После второго залпа, когда многие рабочие повалились на землю, отец Ипат крикнул: «Народ бьют!» – закачался, упал; паралич поразил правую половину тела, отнялся язык.
Теперь отец Ипат дома, на кровати. Мычит, мечется, плачет. Манечка в отчаянии. Лик дьякона Ферапонта почернел. Злоба на всех и, вместе с жалостью, злоба на Прохора.
В котловине, где груда мертвецов, вечер и ночь проходят в сосущей сердце жути.
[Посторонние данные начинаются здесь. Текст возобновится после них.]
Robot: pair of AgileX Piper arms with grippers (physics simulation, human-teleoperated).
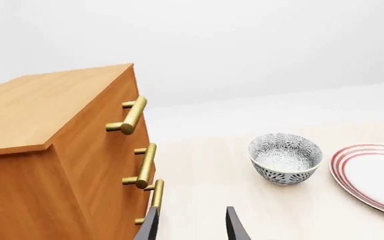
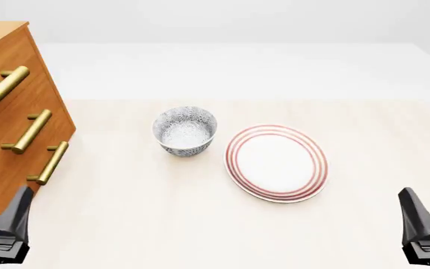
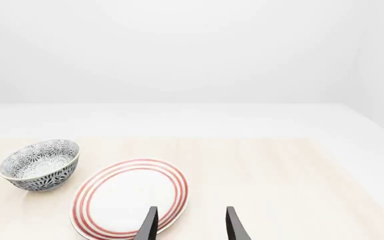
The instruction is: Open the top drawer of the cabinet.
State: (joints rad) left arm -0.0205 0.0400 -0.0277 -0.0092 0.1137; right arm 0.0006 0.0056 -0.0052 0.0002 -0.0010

По настоянию судьи был произведен в присутствии понятых осмотр убитых: кто куда ранен, опознания, протоколы. Руководят судья и врач. Родственники убитых, перешагивая через трупы, разыскивают своих. Как безумные кидаются на похолодевших близких, стараясь лаской, слезами, дыханием согреть их, оживить. Их стоны режут ножами каждую живую душу. Стоны летят во все стороны тайги. В тайге пугаются белки, поджимают уши медведи, горько плачет птица выпь. Тьма содрогается, тьма гасит звезды.
Отец Александр записывает в дневник кровавое событие. Кухарка подает приказ жандармского ротмистра:
«Именем закона запрещаю вам отпевать рабочих в храме, также хоронить в церковной ограде и на кладбищах. Для них будут вырыты ямы около ледников, и там отпоете понесших наказание крамольников без всякой торжественности».
Отец Александр по-сердитому крякнул и первый раз в жизни выругался:
– Паршивый черт! Изувер! На-ка, выкуси.